Con la aceptación de Nasralla, no se hizo esperar la reacción de Mel Zelaya, descalificando la posibilidad del diálogo individual entre JOH y Salvador Nasralla, aduciendo que de esa forma es una capitulación, es decir una rendición, lo cual no es así. Le molesta a Mel Zelaya, obviamente, que la Iglesia considere a Salvador Nasralla, la contraparte lógica en este momento, porque el resultado electoral de la Alianza está fundado en el respaldo que obtuvo en las elecciones, donde Salvador fue el mayor aportante electoral, posiblemente el 70 por ciento de los electores de la Alianza votó por Nasrala. Y apenas el 30 por ciento restante correspondería a la membresía de LIBRE.

Esta situación, que Nasralla ya conoce, lo llevó a conformar su propia plataforma que el ha bautizado como FDA (Frente Democrático Anticorrupción) con lo que se aparta de LIBRE y se alista a presidir su propio movimiento en las próximas elecciones. Notará el público que Nasralla prefiere el concepto frente y no partido. Porque un frente es un concepto aglutinador, como el FSLN, el FMLN o el Frente de Liberación Palestina, solo para citar tres ejemplos. Estamos ante el surgimiento de un nuevo acontecimiento político en Honduras, donde el concepto partido es desplazado por el de frente, donde hay otras concepciones políticas, filosóficas y religiosas.
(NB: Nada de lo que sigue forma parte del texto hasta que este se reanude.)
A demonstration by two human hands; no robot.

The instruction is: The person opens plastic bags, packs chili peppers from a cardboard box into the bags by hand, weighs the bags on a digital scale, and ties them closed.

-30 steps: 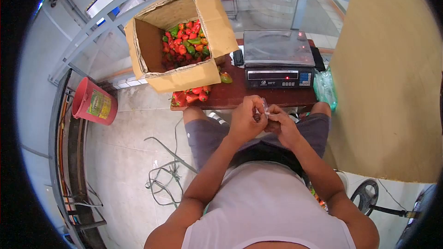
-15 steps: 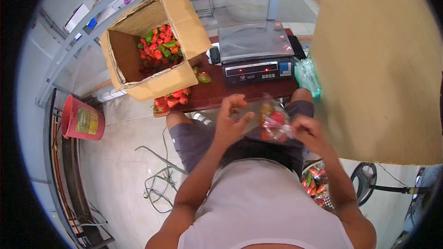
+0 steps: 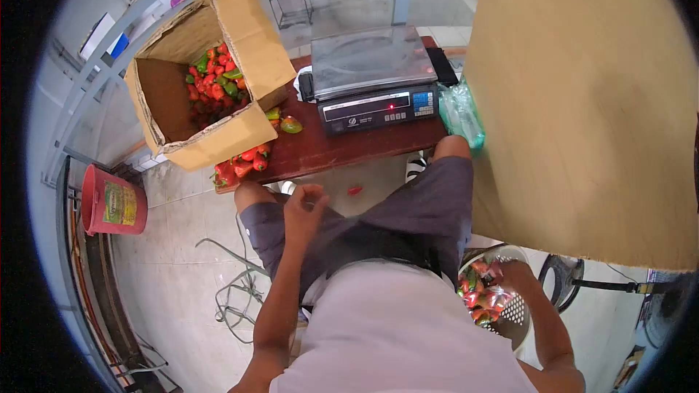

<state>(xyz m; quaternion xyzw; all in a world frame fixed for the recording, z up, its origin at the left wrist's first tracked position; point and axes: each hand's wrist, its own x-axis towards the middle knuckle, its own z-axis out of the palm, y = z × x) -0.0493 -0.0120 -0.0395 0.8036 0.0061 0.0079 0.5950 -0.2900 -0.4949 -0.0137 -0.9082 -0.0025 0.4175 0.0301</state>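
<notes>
- While the right hand (image 3: pixel 514 275) is held down at the basket (image 3: pixel 515 311), its fingers are mostly hidden, so whether a bag is gripped or let go cannot be told.
- The left hand (image 3: pixel 303 211) is held up over the left thigh, with its fingers bent loosely, a gap left by the thumb, and nothing seen in it.
- The bagged peppers (image 3: pixel 477 297) are piled in the basket, near the right hip and just beside the right hand.
- Each bag is judged to be light, so only a small lift should be needed.
- Thin, shiny plastic is wrapped around them; it is likely slippery and easily torn by a hard pinch.
- The peppers inside are likely firm but easily bruised, so they should not be squeezed or dropped.
- A bag is best held by its gathered top, or cupped from below.
- Loose peppers (image 3: pixel 215 84) are kept in the cardboard box (image 3: pixel 222 138), and red peppers (image 3: pixel 242 167) are laid on the surface (image 3: pixel 349 147); being smooth, these are best picked up gently.
</notes>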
En el país habrá nacido un nuevo tipo de aglutinamiento político, habrá que analizar con mucho cuidado qué sectores de la sociedad se insertarán en el FDA de Salvador Nasralla, que de pronto, ya sabe que la Alianza no tiene sentido para él, y que ahora es el líder de una nueva agrupación, que ya no ocupa de Mel Zelaya, y que si este quiere seguirlo con todos sus achichincles, sabe que la única palabra que se escuchará en el FDA es la suya, la de Salvador Nasralla, donde nadie podrá discrepar, y todos los que quieran ser frentistas, deberán atender una sola voz de mando, como lo quiso hacer en el PAC.

Estamos ante una nueva realidad política, inédita en la historia de nuestro país. Y no solo Mel Zelaya, sino que los demás sectores de la sociedad, debemos entender bien este nuevo capítulo de la política, donde hay un amplio sector de compatriotas, no muy bien columbrados como decían nuestras abuelas, que a partir de ahora, están dispuestos a seguir a Nasralla de manera fiel. Con este caudal, Nasralla ha decidido separarse de Mel Zelaya y ser líder de su propia agrupación, el FDA.

Así son las cosas y así se las hemos contado hoy martes 16 de enero de 2018.